Tomás Luis De Victoria – O magnum mysterium: Guide d'écoute

Victoria_O-magnum-mysteriumLe motet O magnum mysterium de Tomás Luis De Victoria, écrit pour chœur a cappella à quatre voix, se distingue par son homogénéité rythmique.

Il ne présente pas de reprises mélodiques comme on en trouvera plus tard chez d’autres compositeurs : tout avance avec un flux continu, calme et méditatif, parfaitement adapté au climat contemplatif du texte.

Le début est confié aux deux voix aiguës, qui entrent l’une après l’autre en canon, une technique fréquente chez De Victoria.

Dès ces premières mesures, l’atmosphère est posée : une invitation douce au mystère de la Nativité (voici la vidéo que j’ai choisie pour réaliser ce guide d’écoute).

Les lignes vocales suivent un style syllabique (une note par syllabe) avec une seule exception remarquable sur la syllabe men du mot sacramentum.

De Victoria y insère un vocalise plus ample, surtout dans la voix supérieure : un éclair expressif qui met en lumière ce mot central.

À 00:19, les deux autres voix font leur entrée, elles aussi en canon, poursuivant de manière uniforme tout le verset : O magnum mysterium et admirabile sacramentum.

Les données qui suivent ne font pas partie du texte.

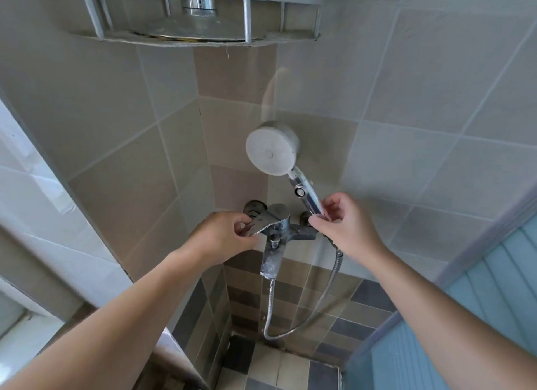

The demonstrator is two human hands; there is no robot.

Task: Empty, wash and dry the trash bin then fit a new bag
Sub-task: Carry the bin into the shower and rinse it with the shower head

À 00:39, l’expression et admirabile sacramentum est reprise par les quatre voix en homorythmie, comme une affirmation collective, solennelle, avant que la texture ne redevienne légèrement polyphonique.

À 00:45, un passage particulièrement évocateur apparaît : d’abord les deux voix graves chantent ut animalia, puis les trois voix aiguës reprennent les mêmes mots, et enfin le chœur entier se joint sur viderent Dominum.

C’est comme si toutes les créatures, petites et grandes, se rassemblaient dans un même regard : que tous les animaux voient le Seigneur.

Un moment de contemplation partagée, sans la moindre dispersion.

Avec le mot natum, De Victoria revient à une polyphonie plus développée, qui s’élargit encore à 01:05, lorsque surgissent les mots jacentem in praesepio : le tissu vocal semble alors s’ouvrir, presque comme une peinture sonore de l’Enfant couché dans la crèche.

À 01:30 commence la deuxième partie du motet, consacrée à la Vierge Marie : cujus viscera meruerunt portare Dominum Jesum Christum.

L’attaque sur O beata est d’une intensité bouleversante : les quatre voix avancent ensemble, en homorythmie, avec des valeurs longues.

Le temps paraît suspendu, et nous sommes invités à contempler la figure de la Vierge avec respect et émerveillement.

Dans cette section (jusqu’à 02:10) les rares vocalises apparaissent seulement sur certaines syllabes significatives : Vi- de Virgo, me- de meruerunt, Do- de Dominum, Je- de Jesum et Chri- de Christum.

De petites touches expressives qui soulignent l’importance des mots.

À 02:10, l’atmosphère change radicalement : l’Alleluia final est lumineux et joyeux.

DeVictoria le présente d’abord en 3/4, ce qui lui donne presque un caractère dansant, avant de le reprendre, à 02:28, en 4/4, plus solennel et affirmatif. Une grande respiration de joie qui conclut le motet.

Je vous souhaite une très belle écoute.